Personne ne se souciait de savoir qui en était le vrai père :
tout le monde savait que Fanny était ma femme, elle ne pouvait mettre au
monde que mes enfants à moi, et non ceux de quelqu'un d'autre »
(FAM, 145).
Tout compte fait, l'instabilité conjugale ne jouit
d'aucun assentiment. Elle est vivement condamnée et même
réprimée.
En conclusion, on constate que l'infidélité est
interdite dans l'environnement textuel malgré les cas de violation.
C'est ce qui explique la sanction appliquée à Fanny qui a eu la
maladresse de faire un enfant avec Toko, l'ami de son mari Mbenda. Elle subit
des invectives de Maa Médi qui regrette de s'être
démenée pour que son fils l'épouse46:
« Si j'avais su que les choses en viendraient-là, je ne me
serais jamais tracassée pour ton mariage, dit-elle à son fils,
[...] Je ne [t'] aurais pas forcé à prendre tout de suite cette
petite écervelée et hypocrite de Fanny » (FAM, 144).
L'inconduite de cette dernière provoque une amertume qui pousse les
siens à la vouer aux gémonies.
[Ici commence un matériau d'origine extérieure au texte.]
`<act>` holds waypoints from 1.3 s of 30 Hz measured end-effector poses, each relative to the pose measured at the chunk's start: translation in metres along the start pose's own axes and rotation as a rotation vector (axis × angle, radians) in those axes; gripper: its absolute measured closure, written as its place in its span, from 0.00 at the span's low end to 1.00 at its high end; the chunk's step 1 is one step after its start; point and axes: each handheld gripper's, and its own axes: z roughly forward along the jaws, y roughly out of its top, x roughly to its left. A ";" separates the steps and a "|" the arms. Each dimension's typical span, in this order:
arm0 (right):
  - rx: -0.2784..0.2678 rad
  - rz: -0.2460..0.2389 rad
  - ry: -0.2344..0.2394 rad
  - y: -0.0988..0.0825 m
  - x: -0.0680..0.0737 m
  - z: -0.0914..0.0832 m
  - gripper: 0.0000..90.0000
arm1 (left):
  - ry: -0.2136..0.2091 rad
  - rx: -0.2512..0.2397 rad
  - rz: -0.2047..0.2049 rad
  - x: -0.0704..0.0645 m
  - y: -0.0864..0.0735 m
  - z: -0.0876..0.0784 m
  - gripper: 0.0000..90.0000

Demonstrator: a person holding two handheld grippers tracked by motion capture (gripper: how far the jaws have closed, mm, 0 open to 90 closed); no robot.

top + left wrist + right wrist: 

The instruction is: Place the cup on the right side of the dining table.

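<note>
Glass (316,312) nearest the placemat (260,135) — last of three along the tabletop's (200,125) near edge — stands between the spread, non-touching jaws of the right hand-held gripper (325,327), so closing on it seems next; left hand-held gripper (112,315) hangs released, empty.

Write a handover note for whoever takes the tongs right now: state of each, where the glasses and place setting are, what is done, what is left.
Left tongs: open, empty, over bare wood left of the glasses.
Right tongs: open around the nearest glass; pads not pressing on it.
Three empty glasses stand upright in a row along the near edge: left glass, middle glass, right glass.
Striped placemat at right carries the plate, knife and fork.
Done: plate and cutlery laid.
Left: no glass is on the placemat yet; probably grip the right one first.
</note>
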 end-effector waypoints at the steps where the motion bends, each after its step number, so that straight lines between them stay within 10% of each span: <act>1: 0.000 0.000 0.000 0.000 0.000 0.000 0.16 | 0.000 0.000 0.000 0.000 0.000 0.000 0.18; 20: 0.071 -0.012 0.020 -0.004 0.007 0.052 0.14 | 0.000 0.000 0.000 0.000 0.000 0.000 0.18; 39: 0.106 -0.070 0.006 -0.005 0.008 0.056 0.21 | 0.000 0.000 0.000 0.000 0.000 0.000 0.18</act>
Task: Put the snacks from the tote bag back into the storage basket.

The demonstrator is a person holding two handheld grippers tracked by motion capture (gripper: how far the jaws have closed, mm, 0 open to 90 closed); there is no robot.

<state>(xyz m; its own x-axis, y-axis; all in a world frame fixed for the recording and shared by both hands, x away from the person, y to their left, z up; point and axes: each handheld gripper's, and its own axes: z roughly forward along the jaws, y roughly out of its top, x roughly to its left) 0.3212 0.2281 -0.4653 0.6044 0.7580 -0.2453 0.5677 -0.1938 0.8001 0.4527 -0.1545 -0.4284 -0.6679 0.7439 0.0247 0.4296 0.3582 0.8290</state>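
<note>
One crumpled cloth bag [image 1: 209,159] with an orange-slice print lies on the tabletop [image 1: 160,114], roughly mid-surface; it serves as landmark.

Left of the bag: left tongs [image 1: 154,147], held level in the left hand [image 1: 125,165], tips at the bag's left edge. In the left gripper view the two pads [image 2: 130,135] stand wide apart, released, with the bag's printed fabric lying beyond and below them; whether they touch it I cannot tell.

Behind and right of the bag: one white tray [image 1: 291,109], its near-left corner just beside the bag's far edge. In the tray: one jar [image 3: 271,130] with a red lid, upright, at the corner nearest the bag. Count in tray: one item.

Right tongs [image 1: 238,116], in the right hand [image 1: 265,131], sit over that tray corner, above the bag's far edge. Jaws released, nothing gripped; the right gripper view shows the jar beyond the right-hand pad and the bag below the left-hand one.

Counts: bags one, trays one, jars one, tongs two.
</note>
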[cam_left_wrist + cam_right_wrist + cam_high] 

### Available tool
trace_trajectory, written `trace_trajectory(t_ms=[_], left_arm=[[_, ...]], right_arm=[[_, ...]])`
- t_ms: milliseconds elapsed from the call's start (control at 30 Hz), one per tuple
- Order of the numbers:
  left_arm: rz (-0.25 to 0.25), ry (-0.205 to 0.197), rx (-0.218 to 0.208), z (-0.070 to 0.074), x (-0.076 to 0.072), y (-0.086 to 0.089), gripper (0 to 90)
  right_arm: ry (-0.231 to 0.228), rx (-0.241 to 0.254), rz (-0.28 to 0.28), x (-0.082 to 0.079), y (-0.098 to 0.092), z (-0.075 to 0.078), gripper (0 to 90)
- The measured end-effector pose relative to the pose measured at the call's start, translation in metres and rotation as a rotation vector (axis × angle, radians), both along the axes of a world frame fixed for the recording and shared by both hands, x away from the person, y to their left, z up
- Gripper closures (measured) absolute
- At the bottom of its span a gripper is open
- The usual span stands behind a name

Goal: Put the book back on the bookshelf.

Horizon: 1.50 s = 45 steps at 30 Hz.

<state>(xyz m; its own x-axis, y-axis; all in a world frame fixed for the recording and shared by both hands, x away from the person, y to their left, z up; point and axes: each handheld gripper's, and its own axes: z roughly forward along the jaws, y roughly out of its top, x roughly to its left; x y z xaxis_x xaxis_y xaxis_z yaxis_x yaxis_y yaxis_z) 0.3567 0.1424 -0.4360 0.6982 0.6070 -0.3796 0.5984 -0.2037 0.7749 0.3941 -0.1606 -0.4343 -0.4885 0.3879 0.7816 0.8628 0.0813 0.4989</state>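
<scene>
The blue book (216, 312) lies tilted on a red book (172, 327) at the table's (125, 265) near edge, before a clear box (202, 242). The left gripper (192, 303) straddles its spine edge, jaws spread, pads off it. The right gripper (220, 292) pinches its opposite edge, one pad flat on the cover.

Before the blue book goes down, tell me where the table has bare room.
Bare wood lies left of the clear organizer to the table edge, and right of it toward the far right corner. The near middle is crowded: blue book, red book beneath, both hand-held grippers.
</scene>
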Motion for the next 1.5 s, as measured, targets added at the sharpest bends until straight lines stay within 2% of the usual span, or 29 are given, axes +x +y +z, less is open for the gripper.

A travers des chansons de
méchanceté, on lui souhaite toutes sortes de maléfices :
« Il [...] eut des chansons pour elle, et pour son enfant aussi,
chacune d'elle portant une dose de méchanceté que j'avais du mal
à supporter moi-même. C'est ainsi par exemple qu'on lui
prédisait la naissance d'un enfant `'sans tête, ni cou, ni
menton». » (FAM, 144-145)
Il n'est pas donc superflu de terminer ce chapitre en avouant
qu'en condamnant l'adultère, le roman de Francis Bebey
célèbre la fidélité. C'est en vue de garantir cette
stabilité que la communauté s'investit de façon
prééminente dans la dynamique du mariage. Puisque l'inconfort
conjugal peut entraîner le déséquilibre social.
46- Maa Médi a tout fait pour que son fils épouse
la fille choisie par son mari (FAM, 58-59).